§ **DIRECTIONS**:
Review the material line by line. Identify and copy every line that contains the string "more".

§ **DATA SEGMENT**:
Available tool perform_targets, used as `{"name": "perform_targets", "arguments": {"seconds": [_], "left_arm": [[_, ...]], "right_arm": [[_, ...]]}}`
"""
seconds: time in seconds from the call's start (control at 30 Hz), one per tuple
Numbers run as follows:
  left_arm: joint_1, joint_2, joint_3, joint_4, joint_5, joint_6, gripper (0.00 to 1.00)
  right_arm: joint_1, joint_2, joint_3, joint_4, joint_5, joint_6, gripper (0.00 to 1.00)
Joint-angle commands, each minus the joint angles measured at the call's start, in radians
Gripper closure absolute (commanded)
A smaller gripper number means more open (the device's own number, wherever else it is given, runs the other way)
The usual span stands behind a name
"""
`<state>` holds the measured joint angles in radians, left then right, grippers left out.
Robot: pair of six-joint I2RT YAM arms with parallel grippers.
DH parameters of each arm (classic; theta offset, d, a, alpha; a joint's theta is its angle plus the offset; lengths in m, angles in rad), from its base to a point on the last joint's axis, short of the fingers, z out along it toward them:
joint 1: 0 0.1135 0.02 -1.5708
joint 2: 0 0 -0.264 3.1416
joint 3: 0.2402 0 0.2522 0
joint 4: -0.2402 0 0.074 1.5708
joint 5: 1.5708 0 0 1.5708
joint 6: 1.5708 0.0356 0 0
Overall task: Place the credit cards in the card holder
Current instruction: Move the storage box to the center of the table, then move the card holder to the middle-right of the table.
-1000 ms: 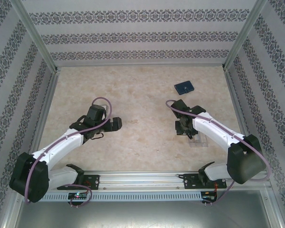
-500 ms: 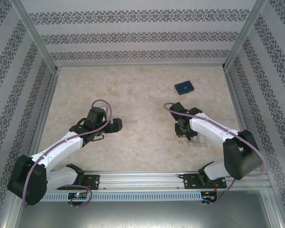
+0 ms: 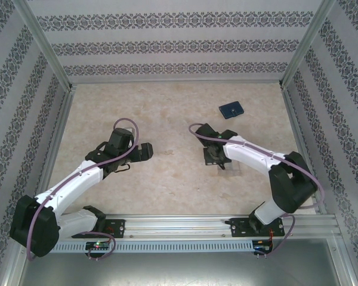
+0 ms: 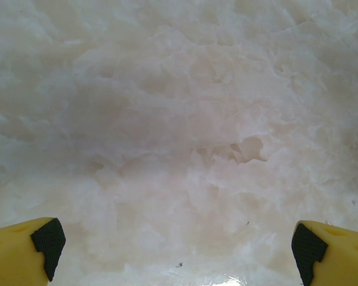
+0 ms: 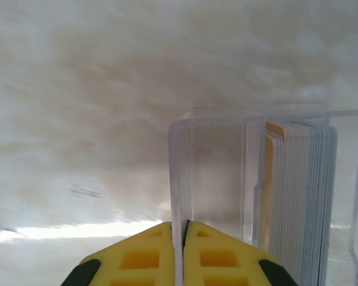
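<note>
The credit cards (image 5: pixel 301 196) stand on edge, packed tightly in a clear stand (image 5: pixel 218 155) in the right half of the desk (image 3: pixel 167 107), nearer its front edge than its back. The card holder (image 3: pixel 231 109) lies flat and well apart from them, toward the far right corner.

My right end effector (image 5: pixel 182 229) is closed, with its seam lined up on the stand's left wall rather than on the stack. I cannot tell whether anything is pinched there. My left end effector (image 4: pixel 176 247) is spread wide over bare desk left of centre, holding nothing.

I judge the cards to be light, stiff and slick. With so little gap between them, one finger will have to wedge in at the exposed upper edge and pinch a single card across its faces. The stand looks light enough to skid or tip if I pull sideways.

The holder looks soft and light, so it will likely slide on this smooth top. I would pin it near the edge with the left side.
</note>
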<state>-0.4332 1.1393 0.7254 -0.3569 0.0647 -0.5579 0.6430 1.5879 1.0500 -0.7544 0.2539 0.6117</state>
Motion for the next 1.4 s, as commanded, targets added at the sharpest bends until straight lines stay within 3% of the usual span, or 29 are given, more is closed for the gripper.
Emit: {"name": "perform_targets", "arguments": {"seconds": [0.0,0.3,0.43,0.7,0.8,0.87,1.1,1.23,1.37], "left_arm": [[-0.013,-0.008,0.044,-0.092,-0.019,-0.026,0.01],[-0.013,-0.042,0.053,-0.164,-0.033,-0.028,0.01],[-0.009,-0.052,0.039,-0.157,-0.014,-0.028,0.01],[-0.01,-0.013,0.025,-0.066,0.157,-0.022,0.01],[-0.012,0.0,0.02,-0.021,0.175,-0.033,0.01],[-0.012,0.009,0.017,0.017,0.191,-0.036,0.01],[-0.019,0.03,0.005,0.072,0.212,-0.065,0.01],[-0.021,0.015,0.027,-0.013,0.178,-0.063,0.0],[-0.022,-0.038,0.042,-0.117,0.127,-0.041,0.01]], "right_arm": [[0.064,0.096,0.114,0.095,-0.019,0.099,0.9],[0.167,0.329,0.391,0.138,-0.029,0.23,0.83],[0.168,0.354,0.44,0.165,-0.079,0.225,0.63],[0.138,0.182,0.34,0.173,-0.126,0.137,0.51],[0.104,0.069,0.251,0.182,-0.068,0.104,0.49],[0.051,0.006,0.184,0.2,-0.014,0.082,0.49],[-0.243,0.009,0.143,0.279,-0.078,0.013,0.49],[-0.403,0.149,0.282,0.28,-0.067,-0.06,0.51],[-0.49,0.375,0.538,0.182,-0.035,-0.268,0.54]]}}
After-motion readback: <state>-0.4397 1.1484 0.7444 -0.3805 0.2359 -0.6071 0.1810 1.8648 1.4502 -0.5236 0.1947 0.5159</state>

§ **TASK RESPONSE**:
A smaller gripper number means more open (the device's own number, wherever else it is given, runs the other way)
Motion for the next 1.4 s, as commanded, targets added at the sharpest bends until straight lines stay within 3% of the usual span, or 29 are given, more is closed for the gripper.

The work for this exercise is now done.